During the programme, a listener who identified herself as a “mindset” coach called into the show.
“You are the person, you are the expert that we need,” Matsunyane is said to have told the caller.
During the discussion that ensued, the complainant alleged Ngcobo chirped in to support Matsunyane’s misgivings about “mindset” coaches.
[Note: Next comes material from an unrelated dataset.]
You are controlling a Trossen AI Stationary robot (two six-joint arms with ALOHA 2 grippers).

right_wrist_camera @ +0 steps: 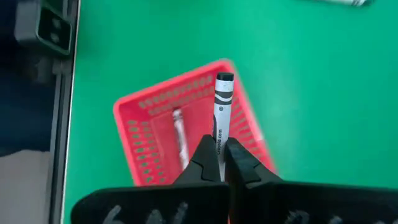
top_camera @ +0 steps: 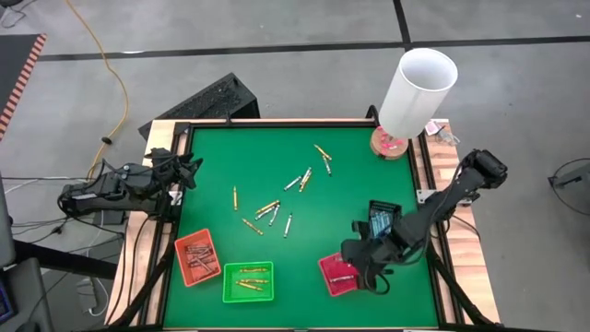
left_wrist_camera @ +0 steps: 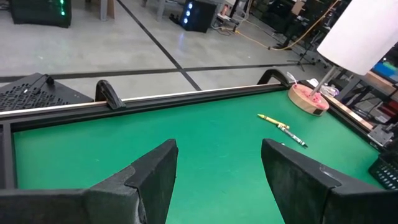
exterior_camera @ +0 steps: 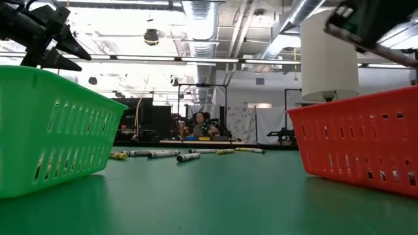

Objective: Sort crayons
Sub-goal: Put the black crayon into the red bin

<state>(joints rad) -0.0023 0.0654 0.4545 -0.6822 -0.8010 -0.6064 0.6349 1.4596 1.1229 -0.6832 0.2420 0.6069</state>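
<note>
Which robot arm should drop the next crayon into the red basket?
The right one. Its hand is shut on a grey crayon directly above the red basket. The left hand waits open at the table's far left edge, holding nothing.

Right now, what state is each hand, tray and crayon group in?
Right hand: shut on a grey crayon, above the red tray.
Left hand: open, empty, at the table's left edge.
Red tray: holds one crayon.
Orange tray: holds crayons.
Green tray: holds crayons.
Loose crayons: scattered mid-table.

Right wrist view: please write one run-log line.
right gripper: shut on grey crayon | above red tray | left gripper: open, idle
</note>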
Both presenters expressed skepticism about the profession, saying it was not different to motivational speakers.
The complainant proceeded to explain how the next day on the 20th of July during the same programme, another caller was discussing retirement ages for presidents, and in a parting shot, said some of the old African presidents perhaps needed “these mindset coaches”.
READ MORE: Twitter slates Tbo Touch after comparing himself to a beggar
When confronted by another listener that their comments were disparaging towards motivational speakers, the pair apparently acknowledged that their comments on the profession were disparaging, with Matsunyane apologising, as she knew very little about “mindset coaches”, although she had sat through several motivational-speaking talks that she thought were quaky.
The complainant also maintained that the two presenters jeopardised her business, as close to 50 people who had booked to attend her sessions that she had announced on the same radio programme on the 17th of July cancelled or failed to pitch.
As part of Nelson Mandela Day “contribution”, Mofokeng initially offered one ticket worth R1 000, but was pushed to offer four slots instead.
The complaints commission found that two days later, the presenters could not have made the connection that the same listener they bantered with for having scored herself “three minutes of free advertising” was the same woman who called in to defend Tbo-Touch’s comments and punted her “mindset” business.
“Having listened to all that was said on both programmes about the mindset as such, it cannot be found that the complainant’s reputation or dignity as a mindset coach has been impaired. The complaint is dismissed,” Lotter wrote in the judgment.
Lotter’s ruling was based on a similar judgment in a Walton matter in which the judge said: “In the ordinary hurly-burly of everday life a man must be expected to endure minor or trivial insults to dignity.”